Providers are gearing up for a fight over infrastructure funding, with lobbyists pushing for billions of dollars to modernize and expand facilities, build up the workforce and prepare for the next pandemic.
Congressional Democrats and President Joe Biden are working on a $2 trillion dollar infrastructure bill that touches on nearly every sector of the economy. It could represent the biggest investment in healthcare infrastructure seen in decades, particularly for hospitals serving vulnerable communities.
"Many hospitals that are serving the safety net have not gone through recent upgrades and are really in facilities that were meant for a much smaller patient population," said Carlos Jackson, vice president of legislative affairs for America's Essential Hospitals, which represents safety-net hospitals. "With the impact COVID-19 has had on communities and patients that are typically served by essential hospitals, we certainly want to ensure that our hospitals are able to be able to meet their needs in the next public health crisis, no matter when that comes."
The White House's high-level infrastructure and jobs proposal last week didn't include much funding for hospital improvements. The administration asked Congress to earmark $400 billion for expanding home and community-based care.
Democrats on the House Energy & Commerce Committee, which includes several allies of the hospital industry, included $10 billion in its infrastructure proposal to "reestablish" the historic Hill-Burton program, which funded the construction of hospitals and clinics from 1945 through the 1990s.
Under the House proposal, the $10 billion would be prioritized for projects that modernize facilities for public health preparedness and protecting against cybersecurity threats in the health system.
Jackson said the $10 billion is a "good start," but more funding would be appreciated because "the need is so great." He said he hopes the funds are targeted to hospitals and providers serving communities of color and others who have historically been hit hardest by public health threats.
Meanwhile, the Greater New York Hospital Association, a powerful lobbying presence in Washington, is asking Congress to spend $100 billion to "fully fund" the Hill-Burton program to deal with "rapidly deteriorating hospital infrastructure in rural and urban communities."
"While some segments of the nation's healthcare delivery system are experiencing rapid redesign and innovation, scarce access to capital threatens to leave vulnerable communities behind," GNYHA wrote in its proposal to Congress.
The American Hospital Association is also pushing for additional funding for hospital infrastructure to "ensure the long-term viability of hospitals." AHA argues hospitals have lost billions of dollars because of the pandemic, forcing "delays in necessary capital spending."
AHA also wants Congress to approve more funding for Hospital Preparedness Program (HPP), grants that help hospitals plan for and respond to large-scale emergencies and disasters. Hospitals have argued the HPP has been underfunded for years, and the money doesn't always make its way to providers.
It's not yet clear that those requests will eventually end up in the final infrastructure package, but hospitals have a big influence in Washington. Infrastructure is one of the issues the AHA spent $4.4 million lobbying Congress on in the 4th quarter of last year, according to lobbying disclosures.
The infrastructure discussions are still in the early stages with the House in recess since March 29. But Speaker Nancy Pelosi (D-Calif.) said last week she wants Congress to vote on a package by July 4.
Several groups representing providers including the AHA are lobbying for significant reforms to programs that train new physicians, pointing to a growing shortage of doctors. They're for Medicare to pay hospitals to train more residents through the Graduate Medical Education program.
Congress added 1,000 Medicare GME slots in a COVID-19 relief bill passed in December, but the number of residents Medicare pays for has largely been frozen since 1996. The American Association of Medical Colleges wants Congress to fund another 14,000 slots in the infrastructure bill.
Sen.

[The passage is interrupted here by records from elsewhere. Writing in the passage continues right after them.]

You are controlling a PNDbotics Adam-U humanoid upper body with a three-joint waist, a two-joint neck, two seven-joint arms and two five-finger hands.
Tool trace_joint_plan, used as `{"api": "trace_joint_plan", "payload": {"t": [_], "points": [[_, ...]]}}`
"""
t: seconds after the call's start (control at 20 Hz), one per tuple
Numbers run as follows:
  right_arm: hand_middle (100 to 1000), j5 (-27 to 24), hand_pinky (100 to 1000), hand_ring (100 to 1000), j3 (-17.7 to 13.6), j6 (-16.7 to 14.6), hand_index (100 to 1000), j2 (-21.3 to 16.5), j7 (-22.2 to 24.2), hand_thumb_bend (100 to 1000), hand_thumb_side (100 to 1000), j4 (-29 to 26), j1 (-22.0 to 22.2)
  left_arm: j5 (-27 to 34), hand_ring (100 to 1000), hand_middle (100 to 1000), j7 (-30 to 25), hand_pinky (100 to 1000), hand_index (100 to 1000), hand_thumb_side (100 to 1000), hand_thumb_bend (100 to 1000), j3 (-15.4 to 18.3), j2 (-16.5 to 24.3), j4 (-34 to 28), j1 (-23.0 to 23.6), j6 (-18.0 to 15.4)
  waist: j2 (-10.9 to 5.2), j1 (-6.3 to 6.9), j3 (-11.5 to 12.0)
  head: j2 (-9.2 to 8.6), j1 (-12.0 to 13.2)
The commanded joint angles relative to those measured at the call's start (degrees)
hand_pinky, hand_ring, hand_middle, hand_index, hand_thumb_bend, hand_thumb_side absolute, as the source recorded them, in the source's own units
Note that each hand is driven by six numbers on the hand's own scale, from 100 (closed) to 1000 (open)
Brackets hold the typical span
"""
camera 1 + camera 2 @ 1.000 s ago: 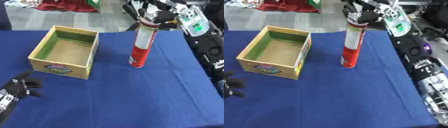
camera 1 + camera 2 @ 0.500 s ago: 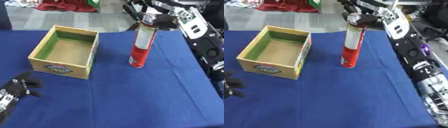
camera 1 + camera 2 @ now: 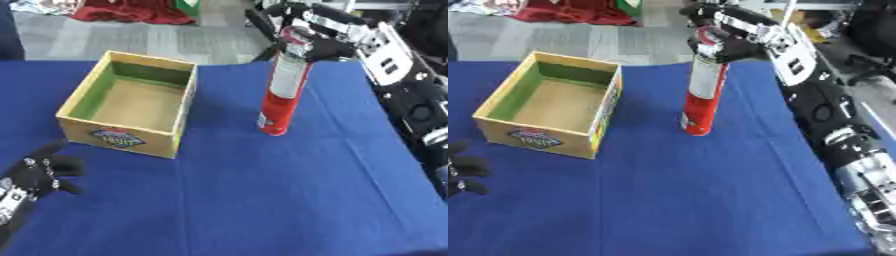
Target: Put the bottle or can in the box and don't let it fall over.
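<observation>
A tall red and silver can (image 3: 282,89) stands upright on the blue table (image 3: 262,190), to the right of the box. My right hand (image 3: 308,31) comes in from the upper right and is curled round the can's top. The open cardboard box (image 3: 131,102), green inside and with a printed label on its front, sits at the left with nothing in it. My left hand (image 3: 33,175) rests at the lower left, fingers relaxed and holding nothing.
Past the table's far edge lie a grey floor and a red cloth (image 3: 131,10). My right arm (image 3: 824,115) runs along the table's right side. Blue cloth stretches bare between the can and the near edge.
My right hand has closed in on the can's top. The can has shifted slightly left toward the box and stays upright. The left hand has barely moved.
</observation>
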Motion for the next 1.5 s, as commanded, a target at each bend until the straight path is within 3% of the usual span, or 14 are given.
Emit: {"api": "trace_joint_plan", "payload": {"t": [0.05,1.0,1.1,1.2,1.3,1.35,1.5], "points": [[972,1.79,1000,991,-0.41,-13.50,1000,-2.19,12.15,100,681,0.03,-0.81,-0.02,762,722,0.02,642,969,864,100,0.45,0.18,-1.13,-0.54,0.00,-0.76,0.22,-0.14,-0.02,-0.18],[942,8.55,1000,960,-1.00,-13.22,986,-2.41,9.27,100,729,2.66,-0.46,-0.11,760,721,-0.02,641,971,867,100,0.46,0.15,-1.15,-0.54,0.02,-0.59,0.15,-0.06,0.06,-0.51],[888,8.71,908,900,-1.03,-13.01,948,-2.33,9.10,100,722,2.91,-0.36,-0.08,759,721,-0.02,641,971,867,100,0.47,0.15,-1.16,-0.54,0.03,-0.58,0.15,-0.05,0.07,-0.55],[825,8.51,796,818,-1.02,-12.83,891,-2.21,9.01,100,658,3.08,-0.28,-0.05,759,721,-0.03,640,971,868,100,0.47,0.14,-1.16,-0.56,0.05,-0.56,0.14,-0.03,0.07,-0.57],[742,8.23,659,700,-1.02,-12.75,814,-2.17,8.87,100,441,3.01,-0.27,-0.02,759,721,-0.03,640,971,868,100,0.47,0.13,-1.16,-0.57,0.07,-0.56,0.13,0.00,0.10,-0.61],[683,8.05,583,625,-1.05,-12.76,764,-2.14,8.68,100,264,2.92,-0.27,-0.01,759,721,-0.03,640,971,868,100,0.47,0.13,-1.17,-0.57,0.08,-0.55,0.12,0.01,0.11,-0.66],[568,7.14,433,499,-1.15,-12.89,668,-2.02,7.49,100,234,2.54,-0.29,0.00,759,721,-0.02,640,971,869,100,0.46,0.13,-1.17,-0.59,0.10,-0.52,0.10,0.05,0.15,-0.70]]}}
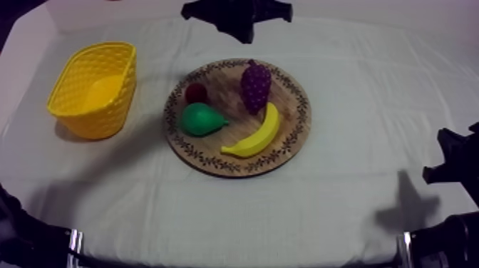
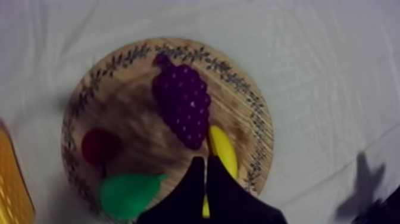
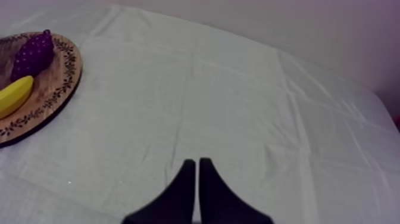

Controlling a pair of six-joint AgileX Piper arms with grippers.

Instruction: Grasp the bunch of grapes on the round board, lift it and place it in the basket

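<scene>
The purple bunch of grapes (image 1: 255, 85) lies on the far part of the round wooden board (image 1: 289, 135), beside the banana (image 1: 255, 135), the green pear (image 1: 202, 118) and the small red fruit (image 1: 196, 93). The yellow basket (image 1: 96, 87) stands left of the board with nothing in it. In the left wrist view my left gripper (image 2: 205, 164) hangs shut above the board, its tips over the banana (image 2: 223, 149), just short of the grapes (image 2: 183, 104). My right gripper (image 3: 197, 162) is shut over bare cloth, well right of the board (image 3: 56, 89).
A dark part of my left arm (image 1: 239, 16) reaches in over the far edge of the table, behind the board. My right arm (image 1: 456, 164) rests low at the right edge. Bare cloth lies between board and basket.
</scene>
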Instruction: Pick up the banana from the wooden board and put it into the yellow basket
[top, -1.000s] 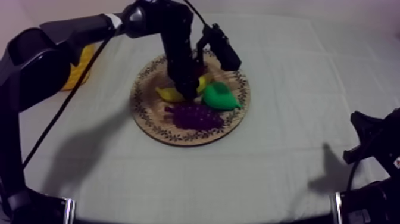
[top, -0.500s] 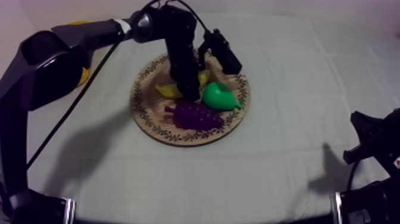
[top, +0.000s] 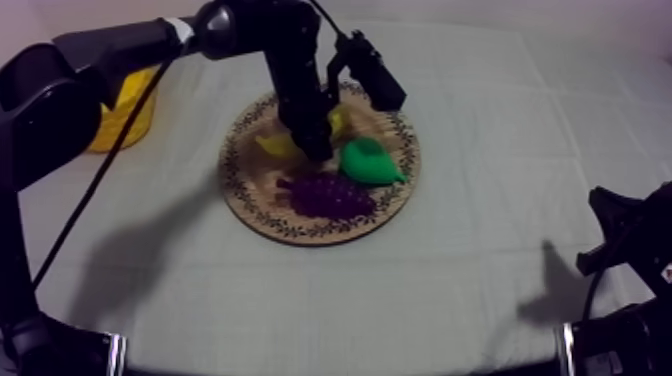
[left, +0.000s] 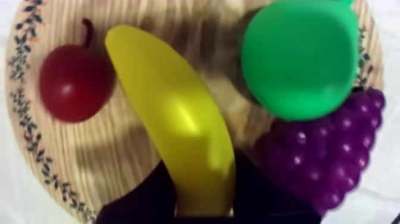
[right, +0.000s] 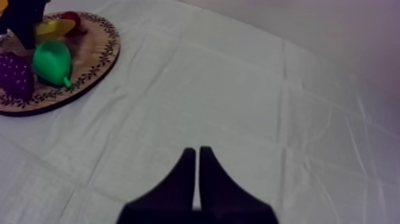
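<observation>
The left gripper (top: 318, 150) is down over the round wooden board (top: 300, 222), near the middle of the desk (top: 480, 300). Its two black fingers (left: 149, 193) are pinching one end of the banana (left: 178, 119), one finger on each side.

Top view: a bit of the yellow banana (top: 272, 145) sticks out by the left gripper's tip. I can't tell if it's lifted off the wood or touching it.

Left wrist view: the banana lies across the board (left: 18, 101), w/ the small red fruit (left: 74, 83) just beside it on one side & the green pear (left: 300, 56) on the other. The purple grapes (left: 324, 149) touch the pear.

Top view again: the pear (top: 368, 162) & grapes (top: 328, 193) are on the board, on the side nearer the camera.

The yellow basket (top: 125, 115) is at the left side of the desk, partly behind the left arm, well apart from the board.

The right gripper (top: 600, 230) sits low at the right side, far from the fruit. In its own view its fingers (right: 187, 173) are pressed together w/ nothing btw them, above bare cloth. Far off that view has the board (right: 101, 50), banana (right: 56, 27), pear (right: 50, 62), grapes (right: 13, 74) & small red fruit (right: 72, 18).
</observation>
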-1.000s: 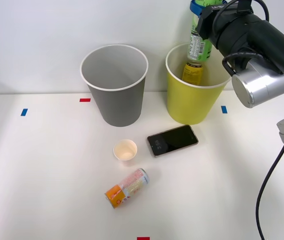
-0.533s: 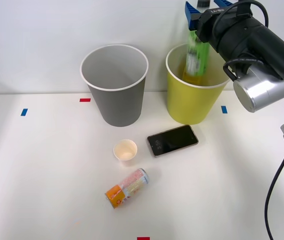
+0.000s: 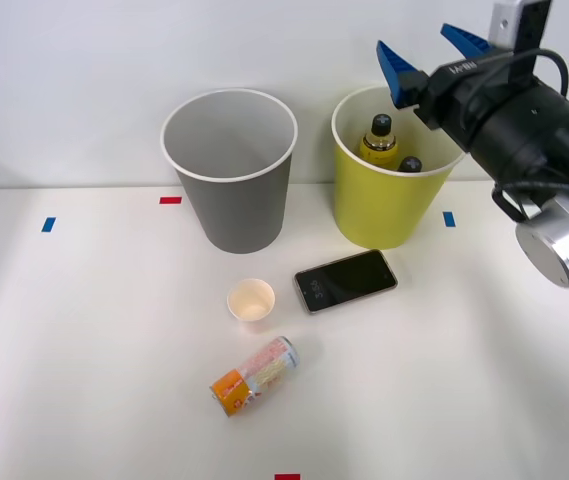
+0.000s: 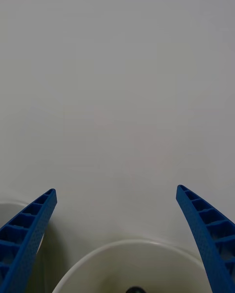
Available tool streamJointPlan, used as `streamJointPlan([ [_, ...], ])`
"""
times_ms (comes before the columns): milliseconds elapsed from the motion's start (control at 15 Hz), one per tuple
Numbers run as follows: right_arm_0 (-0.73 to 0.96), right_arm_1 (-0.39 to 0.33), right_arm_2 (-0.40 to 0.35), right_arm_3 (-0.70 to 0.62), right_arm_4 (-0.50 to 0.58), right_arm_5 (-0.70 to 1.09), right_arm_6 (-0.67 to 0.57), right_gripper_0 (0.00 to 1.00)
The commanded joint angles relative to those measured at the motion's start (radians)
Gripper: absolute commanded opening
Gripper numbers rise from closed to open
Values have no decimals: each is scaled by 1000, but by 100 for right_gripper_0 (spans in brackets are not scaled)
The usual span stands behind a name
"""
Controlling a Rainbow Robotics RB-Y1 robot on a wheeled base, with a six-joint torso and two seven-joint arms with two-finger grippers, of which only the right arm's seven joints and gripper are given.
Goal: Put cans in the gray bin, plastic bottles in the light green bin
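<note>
Gripper (image 3: 429, 52) spread wide and empty, I hover above the light green bin (image 3: 376, 210), where both plastic bottles (image 3: 381, 140) stand, black caps up. Beside it sits the gray bin (image 3: 232, 205); the can (image 3: 254, 376) lies on the table (image 3: 84, 340).

The room is brightly and evenly lit, the white table (image 3: 84, 380) and the pale wall (image 3: 84, 70) both nearly washed out. Shadows are soft: a faint gray band spreads across the table's left side, and the gray bin (image 3: 230, 170) throws a weak one on the wall behind it. The phone (image 3: 345, 280) screen carries a dull sheen, and the arm's silver joint (image 3: 564, 245) gleams. Everything looks sharp in the front view, no motion blur. From the wrist, the wall grades smoothly darker toward the bottom corners.
</note>
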Motion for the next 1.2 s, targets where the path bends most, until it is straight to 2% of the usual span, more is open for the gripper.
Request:
streamJointPlan([
  [67,247,-46,-84,-205,16,-28,-12,82],
  [267,439,-52,-130,-306,46,-140,-25,82],
  [467,626,-47,-156,-317,46,-346,-38,82],
  [667,804,2,-151,-317,46,-513,-39,82],
  [800,945,62,-116,-317,49,-611,-38,82],
  [1200,1189,212,-44,-309,54,-654,-28,82],
])
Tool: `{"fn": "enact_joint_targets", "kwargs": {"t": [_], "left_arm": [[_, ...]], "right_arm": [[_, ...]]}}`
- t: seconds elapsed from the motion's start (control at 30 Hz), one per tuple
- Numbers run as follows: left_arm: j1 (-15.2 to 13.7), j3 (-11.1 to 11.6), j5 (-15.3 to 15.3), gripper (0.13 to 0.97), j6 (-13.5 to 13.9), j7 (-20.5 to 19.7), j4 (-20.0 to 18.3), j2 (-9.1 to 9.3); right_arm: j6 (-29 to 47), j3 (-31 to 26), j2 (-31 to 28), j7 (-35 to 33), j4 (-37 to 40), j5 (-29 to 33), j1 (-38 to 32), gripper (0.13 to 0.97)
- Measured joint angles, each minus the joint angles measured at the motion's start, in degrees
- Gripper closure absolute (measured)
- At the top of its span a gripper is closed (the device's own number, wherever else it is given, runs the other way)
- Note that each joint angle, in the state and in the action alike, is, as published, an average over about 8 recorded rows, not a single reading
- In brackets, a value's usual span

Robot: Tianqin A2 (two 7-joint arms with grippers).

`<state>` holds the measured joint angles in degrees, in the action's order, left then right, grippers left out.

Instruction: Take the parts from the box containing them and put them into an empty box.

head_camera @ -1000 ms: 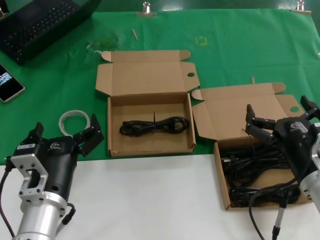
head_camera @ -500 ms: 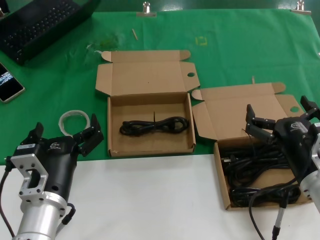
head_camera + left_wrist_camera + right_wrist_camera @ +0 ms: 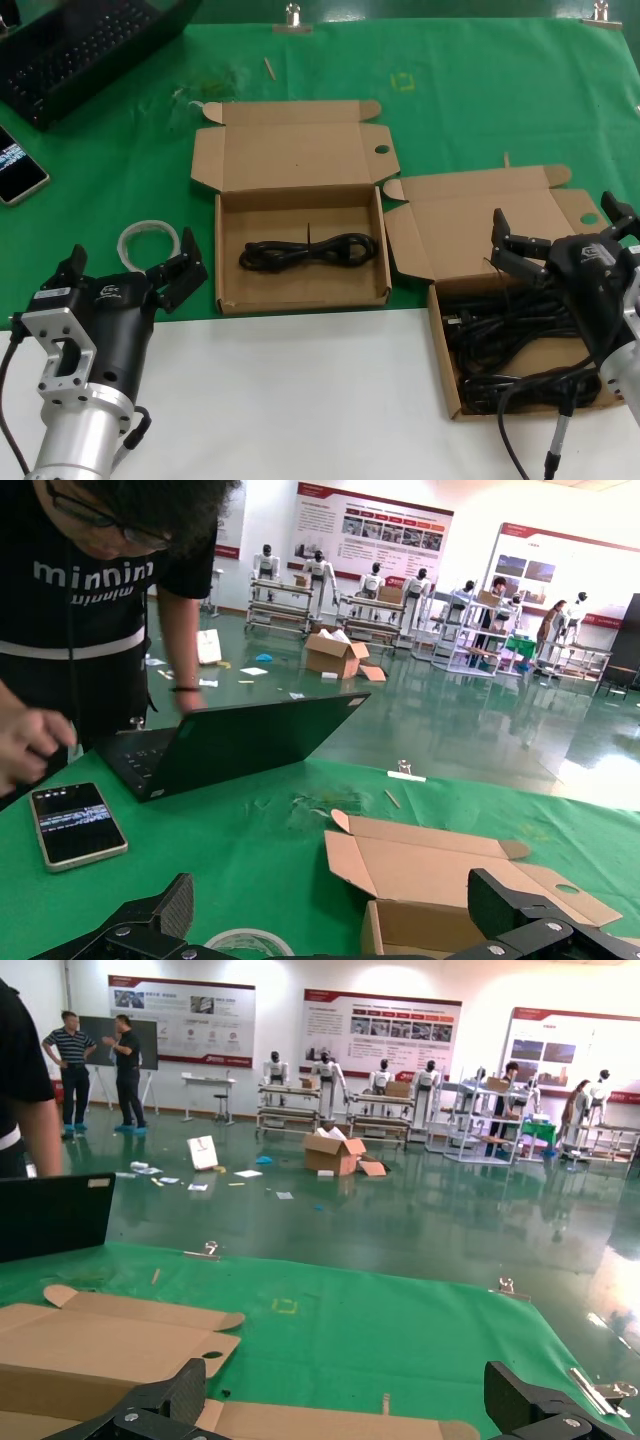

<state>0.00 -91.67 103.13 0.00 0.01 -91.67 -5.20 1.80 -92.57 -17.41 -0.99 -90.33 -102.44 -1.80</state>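
Observation:
Two open brown cardboard boxes lie on the green cloth. The right box (image 3: 440,345) holds a heap of several black cable bundles (image 3: 510,345). The middle box (image 3: 228,290) holds one black cable bundle (image 3: 308,251). My right gripper (image 3: 560,228) is open and empty, hovering over the right box above the cables. My left gripper (image 3: 128,268) is open and empty at the near left, just in front of a white coiled ring (image 3: 148,240). The middle box's lid flap (image 3: 440,865) shows in the left wrist view. The lids of both boxes (image 3: 100,1345) show in the right wrist view.
An open black laptop (image 3: 80,45) and a phone (image 3: 15,165) lie at the far left. Metal clips (image 3: 293,18) hold the cloth's far edge. The near part of the table is bare white (image 3: 300,400). A person (image 3: 90,590) leans over the laptop.

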Motion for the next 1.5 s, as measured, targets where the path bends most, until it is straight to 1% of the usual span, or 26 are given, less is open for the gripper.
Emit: {"fn": "enact_joint_targets", "kwargs": {"t": [1.5], "left_arm": [[0.00, 0.00, 0.00, 0.132, 0.00, -0.02, 0.00, 0.00]], "right_arm": [[0.00, 0.00, 0.00, 0.00, 0.00, 0.00, 0.00, 0.129]]}}
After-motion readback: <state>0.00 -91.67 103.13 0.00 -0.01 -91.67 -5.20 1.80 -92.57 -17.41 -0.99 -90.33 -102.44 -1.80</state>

Robert Menendez (D-N.J.) and Senate Majority Leader Chuck Schumer (D-N.Y.) — both strong allies of the hospital industry — cosponsored a bill to add those 14,000 slots, and it could be included in a larger infrastructure package.
"Physicians are in shortage. That's why this is so key," said Karen Fisher, chief public policy officer for the Association of American Medical Colleges.
However, the program is expensive, costing Medicare about $112,000 to $129,000 per residents. AAMC projects a shortage of between 54,100 and 139,000 physicians by 2033.
The American Academy of Family Physicians is lobbying Congress to include in the infrastructure package a bill that would increase Medicaid reimbursement rates for primary care providers.
Medicaid typically pays less money for services than Medicare and private insurance, disadvantaging small primary care doctors who see a lot Medicaid patients.
"That pay disparity really exacerbates the financial stability of primary care practices," said Stephanie Quinn, AAFP's director of government relations.
GNYHA and other groups also want Congress to make permanent telehealth waivers that were put in place by the federal government because of the pandemic, including allowing providers to provide services across state lines and allowing Medicare to pay for audio-only calls. Congress should also provide funding to providers to build up capacity for telehealth services, GNYHA says.